In February this year, the Parole Board issued "Practice Guidance on Duties towards victims", paragraph 25.1.2 of which notes:
'The Parole Board ultimately makes decisions based on the offender’s current risk. In most cases, the
victim is unlikely to have information on this. However, the Victim Personal Statement (VPS) can contribute to a better, more informed hearing, as it may enable more open and robust questioning of the offender about the offence, addressing their offending behaviour, remorse and victim empathy, which are some of the many factors which will help the Parole Board to assess risk.'
It is well established law that reasons
must be 'proper, adequate and intelligible' and, according to the Court of Appeal in R v Parole Board ex parte Oyston (2000) Independent 17th April, the reasons given must:
'... focus on the question of risk to which their decision is directed ... the Board should identify in broad terms the matters judged by the Board as pointing towards and against a continuing risk of offending and the Board’s reasons for striking the balance as it does. Needless to say the letter should summarise the considerations which have in fact led to the final decision ...'
Hence, where victims (or their families) have supplied statements, it seems clear enough that those statements should be considered and reasons issued by the Board ought to say something of the weight given to them.

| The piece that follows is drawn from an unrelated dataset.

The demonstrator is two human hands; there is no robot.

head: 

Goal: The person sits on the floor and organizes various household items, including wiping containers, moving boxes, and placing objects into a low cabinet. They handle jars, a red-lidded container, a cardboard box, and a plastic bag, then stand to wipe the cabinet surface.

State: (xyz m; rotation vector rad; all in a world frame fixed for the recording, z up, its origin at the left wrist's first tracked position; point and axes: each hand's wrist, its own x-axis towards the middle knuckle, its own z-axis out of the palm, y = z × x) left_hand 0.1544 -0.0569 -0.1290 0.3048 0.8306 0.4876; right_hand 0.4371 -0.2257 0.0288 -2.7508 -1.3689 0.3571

There is a Code of Practice for Victims of Crime issued in October 2013 and the Parole Board has issued a Victims and Families Practice Guide 2014. The latter document sets out the approach the Board expects its members to
take in relation to victim participation to ensure a consistent
approach. The guidance reflects the Board’s undertaking to work in the
spirit of the Code in order to give victims every opportunity to
participate in our hearings, while maintaining our common law duty to
provide fair hearings.
The problem for victims is that they are not actually parties to the case. The Secretary of State is a party and it is via his representatives that victim statements are entered into evidence. Laws on data protection and confidentiality mean that the victim will not be entitled to
see the dossier or a copy of the panel's written reasons. The National Offender
Management Service, via the Victim Liaison Officer (VLO) will be responsible for
informing the victim of the outcome of the Parole Board hearing. (See para. 3 here).
Following the decision of the Supreme Court of the UK in Osborn v Parole Board [2013] UKSC 61, the Parole Board has been required to reassess its practice with regard to oral hearings which must now be held in a wider set of circumstances than previously. On this see Ministry of Justice - Fair for the Future - Delivering on Osborn.
The Osborn decision was interesting in that the court's decision was based essentially on common law requirements rather than being based merely on the European Convention on Human Rights and the Human Rights Act 1998. This aspect of the case is discussed by Richard A. Edwards on the UK Human Rights blog 13th October 2013.
The Parole Board dates from 1968. Today, it is established under section 239
of the Criminal Justice Act 2003. It operates as an Executive
Non-Departmental Public Body ('ENDPB'). The object of such
status is to enable the body to perform administrative activities free
from direct governmental control. An ENDPB must, however, have a
sponsoring Department, which provides its funding and is concerned to
ensure that there is justification for the funding provided and that
this is used appropriately by the ENDPB. It was because of this that
the Court of Appeal criticised the lack of independence from the
executive of the Board - see R (Brooke) v Parole Board and Secretary of State for Justice [2008] EWCA Civ 29
From July to November 2009, the government consulted on the future of the Parole Board and asked whether the Board should be transformed into a formal court
or become a tribunal. In October 2009, JUSTICE made a valuable contribution to the debate - Justice: A new parole system for England and Wales.
However, the government consultation did not result in any change to
the Board's status despite responses indicating that a change along one
of those lines was
required - e.g. see Judiciary response.